Re: [pypy-dev] Dead loop occurs when using python-daemon and multiprocessing together in PyPy 4.0.1

well, ok, but that does not sound like a pypy bug then - "close all existing fds and complain that some of them are closed" is a bit not good - maybe it's a bug in python-daemon and the PEP? On Wed, Dec 23, 2015 at 3:36 PM, hubo <hubo@jiedaibao.com> wrote:

Hi Maciek, Of course it's a difference between pypy and cpython. if you close all fds, cpython's random module still works, but PyPy's doesn't. Cheers, Carl Friedrich On December 23, 2015 2:54:23 PM GMT+01:00, Maciej Fijalkowski <fijall@gmail.com> wrote:

I bet the difference is due to "we see more FDs in pypy". If you close the correct FD in CPython, it would break too I presume? Or is there special code to handle that? On Wed, Dec 23, 2015 at 3:57 PM, Carl Friedrich Bolz <cfbolz@gmx.de> wrote:

Hi Maciej, On Wed, Dec 23, 2015 at 3:48 PM, Maciej Fijalkowski <fijall@gmail.com> wrote:
There is special code to handle that in CPython. It is actually very carefully checking that the FD is still open *and* still pointing to what it used to. See Python/random.c. Just thinking aloud: what could occur here is that the forked process reopens an unrelated file at this descriptor, and then our os.urandom() tries to read from it---and, as a guess, the file happens to be a socket opened in non-blocking mode, and our implementation of os.urandom() gets 0 bytes and keeps trying to get more, which throws it into an infinite loop. It seems it would be a good idea to copy the careful behavior of CPython. (There used to be another case of file descriptor kept open internally, in rpython/rtyper/lltypesystem/llarena.py for /dev/zero, but this is gone.) A bientôt, Armin.

Do you thought about that removed code ? https://bitbucket.org/vincentlegoll/pypy/commits/992e29624c5fd8a7e76677acf08... The filedesc was not kept opened there, or do you meant another thing in this file ? On Wed, Dec 23, 2015 at 6:24 PM, Armin Rigo <arigo@tunes.org> wrote:
-- Vincent Legoll

Hi Vincent, On Wed, Dec 23, 2015 at 7:05 PM, Vincent Legoll <vincent.legoll@gmail.com> wrote:
Thanks for looking it up :-) Yes, that's exactly what I have in mind, and indeed I see now that the file descriptor was not kept opened, so it didn't have the problem anyway. However rpython.rlib.rurandom line 101 keeps a file descriptor opened and reuses it without checking, which is the problem here. A bientôt, Armin.

Hi Vincent, On Thu, Dec 24, 2015 at 3:34 PM, Vincent Legoll <vincent.legoll@gmail.com> wrote:
I may give this an eye if no one beats me to it, just not today, time to overeat!
:-) In the meantime I reverted the older checkin that caches the file descriptor, with a comment, in c6be1b27fa1d. A bientôt, Armin.
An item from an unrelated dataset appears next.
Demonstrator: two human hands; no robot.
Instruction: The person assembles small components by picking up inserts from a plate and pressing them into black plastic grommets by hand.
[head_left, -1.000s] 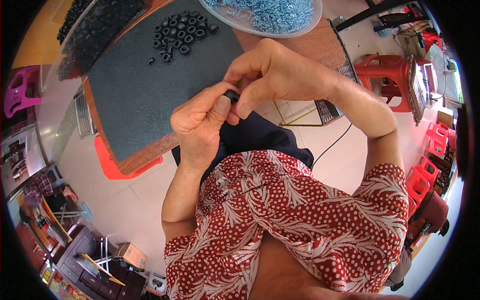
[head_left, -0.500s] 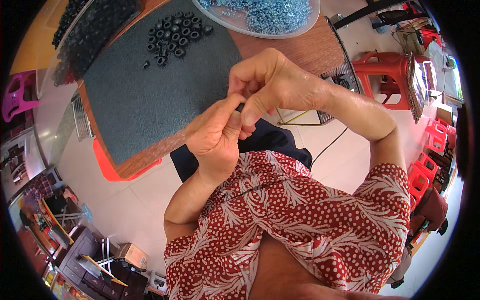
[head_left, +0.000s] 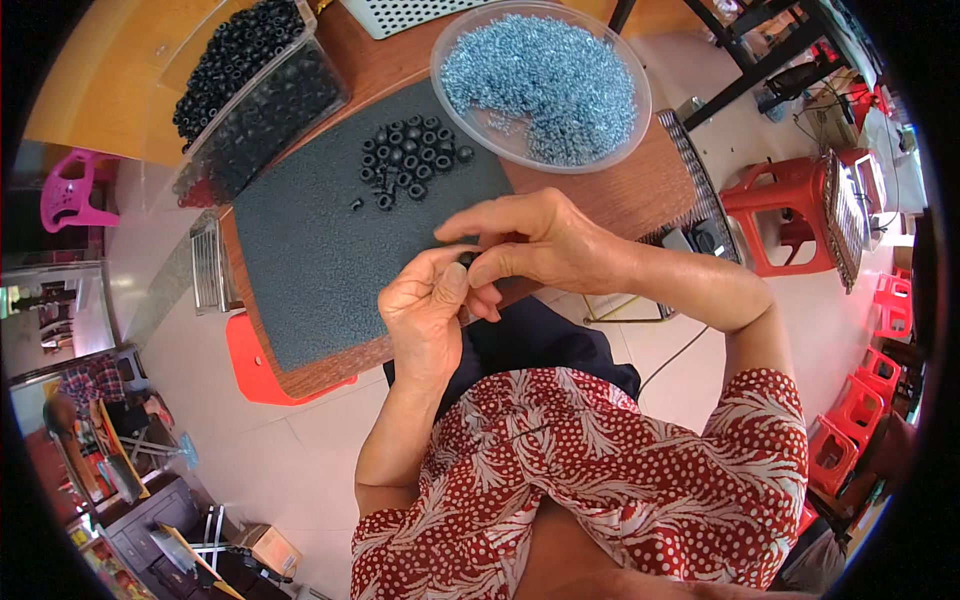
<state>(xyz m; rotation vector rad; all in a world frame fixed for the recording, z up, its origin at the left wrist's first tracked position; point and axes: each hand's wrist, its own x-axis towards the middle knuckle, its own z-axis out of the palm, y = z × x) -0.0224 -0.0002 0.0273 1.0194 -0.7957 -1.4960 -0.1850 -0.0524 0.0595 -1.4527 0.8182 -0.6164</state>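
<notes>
My left hand pinches a small black ring-shaped part between thumb and forefinger, just off the near edge of the table. My right hand meets it from the right, its thumb tip against the part and its forefinger reaching out over my left fingertips. The fingers cover most of the part. Beyond my hands, several loose black ring-shaped parts lie in a cluster on a dark grey mat, and one small piece sits apart on their left.
A round clear tub of small bluish transparent pieces stands at the far right of the brown table. At the far left is a clear bin full of black parts. A white perforated tray lies behind. Red stools stand to the right.
The view has shifted, showing more of the tub and bin. My right forefinger has straightened out from its curled position, while my left hand still pinches the black part.
</notes>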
:-) In the meantime I reverted the older checkin that caches the file descriptor, with a comment, in c6be1b27fa1d.
Are we really seeing a closed and reopened fd ? And if that's the case it may even be intentional ;-) because if we're only seeing a closed python file object, we could go the simpler way: - if not context[0]: + if (not context[0] or + type(context[0]) == file and context[0].closed): context[0] = os.open("/dev/urandom", os.O_RDONLY, 0777) I'll try to reproduce first then test if this simple fix is enough... Frohe Weihnachten ! -- Vincent Legoll

Hi Vincent, On Thu, Dec 24, 2015 at 5:50 PM, Vincent Legoll <vincent.legoll@gmail.com> wrote:
No, please don't commit "half fixes" like that. We know that there is a situation in which bad things occurs, so we need to deal with it. Fixing half the problem might make this particular case work, but not all of them. At least the current situation is not very good performance-wise but should work. A bientôt, Armin.
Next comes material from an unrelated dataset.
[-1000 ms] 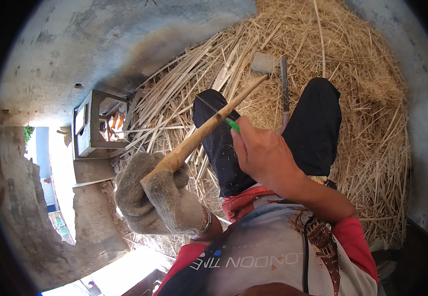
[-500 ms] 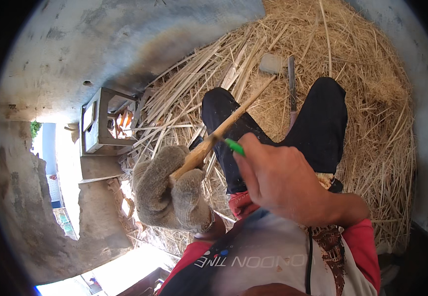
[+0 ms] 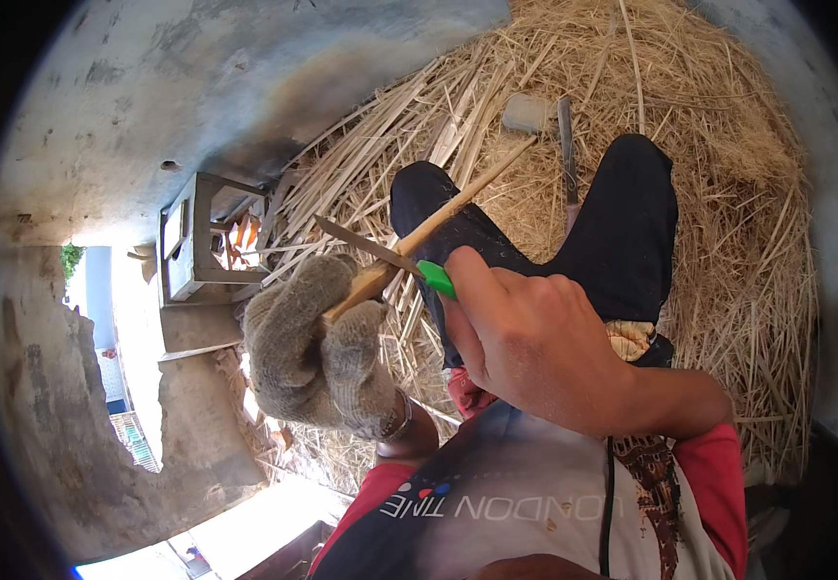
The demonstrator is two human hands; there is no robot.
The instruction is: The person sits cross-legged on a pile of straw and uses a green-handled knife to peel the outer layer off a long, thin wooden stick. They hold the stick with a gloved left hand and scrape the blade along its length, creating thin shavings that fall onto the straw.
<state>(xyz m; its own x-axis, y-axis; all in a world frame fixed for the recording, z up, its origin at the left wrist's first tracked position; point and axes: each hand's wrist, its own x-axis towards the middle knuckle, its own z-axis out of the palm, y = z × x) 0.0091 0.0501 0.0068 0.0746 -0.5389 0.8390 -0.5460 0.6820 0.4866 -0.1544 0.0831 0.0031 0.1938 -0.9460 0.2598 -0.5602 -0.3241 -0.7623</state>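
Wooden stick (image 3: 448,214) slants through centre-frame, lower-left end gripped by gloved left hand (image 3: 317,353), while bare right hand (image 3: 545,348) clasps green-handled knife (image 3: 387,254) against it; blade skidding lower-left could nick the left.

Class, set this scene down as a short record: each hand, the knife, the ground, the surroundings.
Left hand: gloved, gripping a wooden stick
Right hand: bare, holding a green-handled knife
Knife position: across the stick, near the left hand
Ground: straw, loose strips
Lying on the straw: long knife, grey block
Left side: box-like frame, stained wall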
OK, I understand we want to have behavior as identical to cpython as possible. So does that mean implementing the same : "fstat() & check we're still on the same inode & device as before" ? See cpython's Python/random.c:208 This I have done, but I'll need help to make the test work (as in detect something is working after the patch that was not before)... Do we also need to do the "could have been opened in another thread" dance ? And what about the CLO_EXEC thing, this does seem sensible to do too, albeit not directly tied to the bug, even if it would make it happen in more cases (I think) On Thu, Dec 24, 2015 at 8:28 PM, Armin Rigo <arigo@tunes.org> wrote:
-- Vincent Legoll

Hi Vincent, On Sat, Dec 26, 2015 at 1:45 PM, Vincent Legoll <vincent.legoll@gmail.com> wrote:
This is what I started to do, but I stopped because there are additional issues on PyPy: you need to make sure that the GIL is not released at places where CPython does not release it either. Otherwise, you're opening the code to "race conditions" again. The goal would be to be *at least* as safe as CPython. There are a lot of corner cases that are not discussed in the source code of CPython. I'm pretty sure that some of them are possible (but rare). As an extreme example, if one thread does os.urandom() and another thread does os.close(4) in parallel, where 4 happens to be the file descriptor returned by open() in urandom.c, then it is possible that the open()'s result is closed after open() but before urandom.c reacquires the GIL. Then urandom.c gets a closed file descriptor. If additionally the other thread (or a 3rd one) opens a different file at file descriptor 4, then urandom.c will think it successfully opened /dev/urandom but actually the file descriptor is for some unrelated file. However, this is probably an issue that cannot be dealt with at all on Posix even in C. That would mean that it is always wrong to close() unknown file descriptors from one thread when other threads might be running... This would not hurt being clarified. A bientôt, Armin.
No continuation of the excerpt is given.